Se alcanzó el equilibrio y se reanudó la sintonía de la divinidad.

 

La resonancia se había alcanzado de nuevo.

 

Alice estuvo a punto de desmayarse hace un segundo, pero ahora, su pesada respiración recuperó su estabilidad.

 

Pero al mismo tiempo, el contragolpe comenzó a perforar tanto en Allen y Alice. Los dos estaban ahora compartiendo la carga del otro.

 

Mientras apretaban los dientes, Allen y Alice cambiaron sus miradas y miraron fijamente a Metatron.

 

Ahora sí que estaban en la recta final.

 

**

 

El Dragón de Hueso escupió sus llamas destructoras para fundir los paneles traseros de Metatrón.

 

El arcángel giró su brazo para agarrar el cráneo del Dragón de Huesos antes de golpearlo.

 

Pero fue justo en ese momento cuando un ominoso presentimiento golpeó los sentidos de Metatron.

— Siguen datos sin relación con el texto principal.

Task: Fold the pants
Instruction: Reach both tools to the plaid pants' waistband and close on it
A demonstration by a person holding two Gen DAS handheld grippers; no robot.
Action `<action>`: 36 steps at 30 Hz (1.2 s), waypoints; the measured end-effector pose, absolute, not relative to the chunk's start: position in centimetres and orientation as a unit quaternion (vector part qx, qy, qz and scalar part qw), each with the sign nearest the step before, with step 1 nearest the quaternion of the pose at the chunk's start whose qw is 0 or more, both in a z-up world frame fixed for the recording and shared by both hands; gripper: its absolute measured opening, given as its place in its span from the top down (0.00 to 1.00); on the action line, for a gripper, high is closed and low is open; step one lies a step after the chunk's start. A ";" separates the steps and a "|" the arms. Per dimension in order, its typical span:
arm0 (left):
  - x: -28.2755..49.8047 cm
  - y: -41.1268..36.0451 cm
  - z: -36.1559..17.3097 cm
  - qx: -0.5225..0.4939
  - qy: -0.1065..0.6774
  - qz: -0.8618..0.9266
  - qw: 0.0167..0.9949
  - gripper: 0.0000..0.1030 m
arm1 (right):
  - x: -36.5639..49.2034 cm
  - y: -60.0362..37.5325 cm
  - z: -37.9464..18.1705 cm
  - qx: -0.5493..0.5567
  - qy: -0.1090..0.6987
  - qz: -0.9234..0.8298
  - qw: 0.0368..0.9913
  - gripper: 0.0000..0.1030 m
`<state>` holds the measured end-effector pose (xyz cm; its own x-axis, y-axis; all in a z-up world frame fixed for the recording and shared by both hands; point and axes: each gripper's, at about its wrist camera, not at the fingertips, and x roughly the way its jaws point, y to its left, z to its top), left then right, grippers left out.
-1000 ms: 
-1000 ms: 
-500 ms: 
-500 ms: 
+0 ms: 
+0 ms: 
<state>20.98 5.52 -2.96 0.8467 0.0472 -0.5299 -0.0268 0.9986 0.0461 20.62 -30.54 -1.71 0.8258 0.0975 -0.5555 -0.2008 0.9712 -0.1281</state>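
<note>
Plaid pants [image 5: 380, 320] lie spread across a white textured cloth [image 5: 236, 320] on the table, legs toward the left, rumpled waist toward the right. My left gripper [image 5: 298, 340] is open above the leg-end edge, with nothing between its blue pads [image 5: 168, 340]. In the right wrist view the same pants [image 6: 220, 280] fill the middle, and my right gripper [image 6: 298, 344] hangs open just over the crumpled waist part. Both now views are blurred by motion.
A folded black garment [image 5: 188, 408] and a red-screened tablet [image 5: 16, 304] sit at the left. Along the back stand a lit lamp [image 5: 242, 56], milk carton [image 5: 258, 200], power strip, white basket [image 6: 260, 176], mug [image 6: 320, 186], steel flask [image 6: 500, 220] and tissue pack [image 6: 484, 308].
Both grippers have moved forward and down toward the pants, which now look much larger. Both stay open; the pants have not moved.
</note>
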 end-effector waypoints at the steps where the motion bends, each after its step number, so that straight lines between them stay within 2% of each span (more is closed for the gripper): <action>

Rápidamente, el arcángel desvió la mirada y observó a Allen y Alice.

 

Ambos se apoyaban mutuamente.

 

La voz cantarina de la Santa resonó en el interior y afectó al Rey Esqueleto. Los globos oculares brillantes del gigantesco no muerto ardían aún más ferozmente que antes.

 

De su estructura brotaba un aura realmente estupenda. El Rey Esqueleto abrió su enorme mandíbula e inspiró profundamente en su espada de hueso y oro.

 

-Voy a regalar esto…

 

Las cuatro manos de hueso agarraron con fuerza la enorme espada y tiraron de ella hacia atrás.

 

«¡Peligrosa!

 

Metatron retrocedió tambaleándose. Un ataque con un poder destructivo superior a todo lo que había visto hasta entonces estaba a punto de golpearlo.

 

-¡Un eterno respiro para ti!

 

La cintura del Rey Esqueleto giró rápidamente para blandir la espada de hueso en diagonal hacia arriba.